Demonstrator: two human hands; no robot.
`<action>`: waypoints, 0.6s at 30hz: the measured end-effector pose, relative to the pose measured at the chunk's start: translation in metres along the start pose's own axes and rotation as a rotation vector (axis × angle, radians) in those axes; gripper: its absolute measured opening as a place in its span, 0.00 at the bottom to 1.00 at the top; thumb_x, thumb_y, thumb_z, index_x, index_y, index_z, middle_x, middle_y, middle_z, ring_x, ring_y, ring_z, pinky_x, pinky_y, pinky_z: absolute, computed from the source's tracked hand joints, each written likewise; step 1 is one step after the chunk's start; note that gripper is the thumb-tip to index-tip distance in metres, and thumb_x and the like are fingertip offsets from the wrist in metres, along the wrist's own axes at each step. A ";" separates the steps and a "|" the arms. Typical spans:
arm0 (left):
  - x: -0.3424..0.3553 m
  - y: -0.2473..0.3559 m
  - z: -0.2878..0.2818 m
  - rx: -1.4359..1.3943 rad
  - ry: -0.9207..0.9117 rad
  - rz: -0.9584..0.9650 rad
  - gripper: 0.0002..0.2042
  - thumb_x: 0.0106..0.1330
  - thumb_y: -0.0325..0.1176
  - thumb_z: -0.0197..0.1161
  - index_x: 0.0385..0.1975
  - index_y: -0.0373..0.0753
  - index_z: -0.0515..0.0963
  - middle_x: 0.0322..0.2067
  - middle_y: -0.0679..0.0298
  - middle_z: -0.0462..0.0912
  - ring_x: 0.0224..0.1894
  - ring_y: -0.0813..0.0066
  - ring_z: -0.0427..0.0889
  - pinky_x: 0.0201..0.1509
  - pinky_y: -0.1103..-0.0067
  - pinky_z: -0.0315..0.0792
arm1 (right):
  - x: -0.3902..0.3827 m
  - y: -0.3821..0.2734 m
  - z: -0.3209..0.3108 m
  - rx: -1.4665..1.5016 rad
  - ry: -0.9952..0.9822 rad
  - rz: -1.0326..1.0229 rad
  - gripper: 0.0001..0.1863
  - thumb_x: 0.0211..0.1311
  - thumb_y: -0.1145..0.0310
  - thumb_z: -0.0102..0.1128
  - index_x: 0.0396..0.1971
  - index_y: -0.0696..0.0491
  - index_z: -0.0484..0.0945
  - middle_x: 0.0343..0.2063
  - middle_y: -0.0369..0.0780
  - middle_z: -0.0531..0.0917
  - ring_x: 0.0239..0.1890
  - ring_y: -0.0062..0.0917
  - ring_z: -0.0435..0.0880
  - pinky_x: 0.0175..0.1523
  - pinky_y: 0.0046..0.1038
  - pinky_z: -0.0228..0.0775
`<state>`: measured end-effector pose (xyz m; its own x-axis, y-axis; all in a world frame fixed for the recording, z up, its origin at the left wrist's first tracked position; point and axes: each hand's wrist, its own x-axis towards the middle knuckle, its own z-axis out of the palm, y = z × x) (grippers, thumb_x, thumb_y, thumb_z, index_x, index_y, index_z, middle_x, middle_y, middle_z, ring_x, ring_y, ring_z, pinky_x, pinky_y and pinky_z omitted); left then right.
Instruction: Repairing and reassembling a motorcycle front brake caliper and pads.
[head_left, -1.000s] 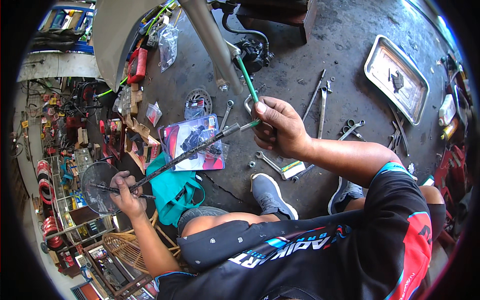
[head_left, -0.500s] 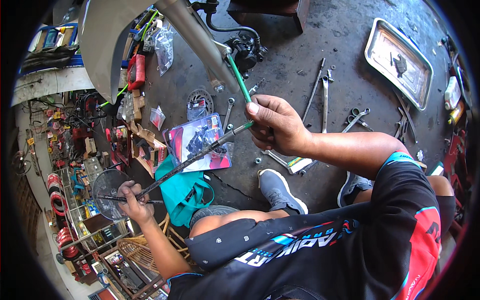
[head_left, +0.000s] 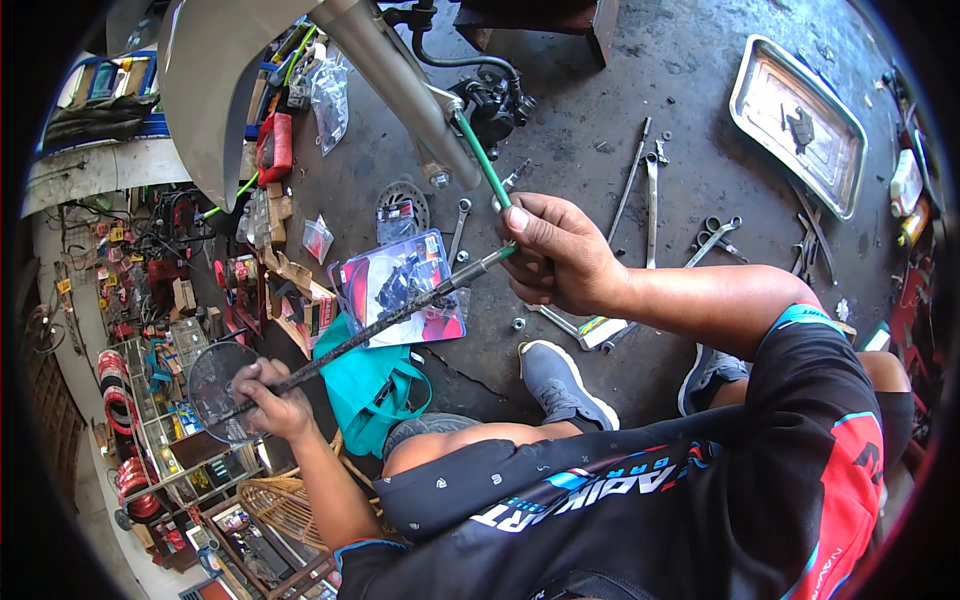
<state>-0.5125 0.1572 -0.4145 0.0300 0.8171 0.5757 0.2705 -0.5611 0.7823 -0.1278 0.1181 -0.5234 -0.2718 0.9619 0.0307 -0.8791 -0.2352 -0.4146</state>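
Up at the far right, a shallow metal tray point(head_left: 775, 95) lies on the concrete floor point(head_left: 590, 110) with one small dark part resting in it, and little else that can be made out. Nearer the middle, a clear blister pack point(head_left: 400, 285) holds dark parts against a red and black card, and it lies partly over a teal cloth bag point(head_left: 375, 385), whose contents are hidden. Wrenches point(head_left: 650, 195) and small nuts are scattered on the floor between the pack and the tray. The cable point(head_left: 390, 318) is long, thin and dark, with a braided-looking sheath and a short metal ferrule near its upper end, where it meets a bright green hose point(head_left: 482, 170) running up toward the grey fork leg point(head_left: 400, 85) and the black caliper point(head_left: 492, 100). It stretches diagonally across the person's lap, above the pack and the bag. The right hand point(head_left: 560, 255) is clenched around the joint of cable and green hose, thumb on top. The left hand point(head_left: 270, 395) grips the cable's lower end with fingers curled, in front of a round dark disc point(head_left: 215, 385).
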 end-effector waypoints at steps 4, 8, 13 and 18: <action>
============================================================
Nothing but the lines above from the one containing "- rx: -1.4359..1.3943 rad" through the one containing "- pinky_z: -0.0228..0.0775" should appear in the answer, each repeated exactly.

**EXERCISE OUTPUT**
  - rx: -1.4359..1.3943 rad
  - ry: -0.9207..0.9117 rad
  - rz: -0.9584..0.9650 rad
  - gripper: 0.0002..0.2042
  - thumb_x: 0.0106..0.1330
  - thumb_y: -0.0325..0.1176
  - thumb_z: -0.0197..0.1161
  - index_x: 0.0385..0.1975
  - index_y: -0.0373..0.0753
  - index_z: -0.0515..0.0963
  - middle_x: 0.0322..0.2067
  - middle_y: -0.0679..0.0298
  - middle_z: -0.0462..0.0912
  - ring_x: 0.0224..0.1894
  - ring_y: -0.0813..0.0066
  - ring_z: -0.0427..0.0889
  - pinky_x: 0.0201..0.1509
  - pinky_y: -0.1103..-0.0067
  - pinky_z: -0.0315..0.0792
arm1 (right):
  - x: -0.3902..0.3827 m
  - y: -0.3821..0.2734 m
  - z: -0.3209..0.3108 m
  - rx: -1.4665..1.5016 rad
  - ry: -0.9952..0.9822 rad
  - rz: -1.0326..1.0229 rad
  - gripper: 0.0001..0.1863
  - thumb_x: 0.0211..0.1311
  - thumb_y: -0.1145..0.0310
  - thumb_z: -0.0102..0.1128
  - index_x: 0.0396..0.1971
  - index_y: -0.0696..0.0491
  - index_z: -0.0484..0.0945
  - middle_x: 0.0343..0.2063
  - middle_y: -0.0369..0.0780
  - middle_z: -0.0531..0.0917
  - ring_x: 0.0239..0.1890
  - ring_y: -0.0062..0.0917
  - ring_z: -0.0435..0.0880
  - pinky_x: 0.0175..0.1523
  - pinky_y: 0.0046..0.1038
  - pinky_z: -0.0228..0.0775

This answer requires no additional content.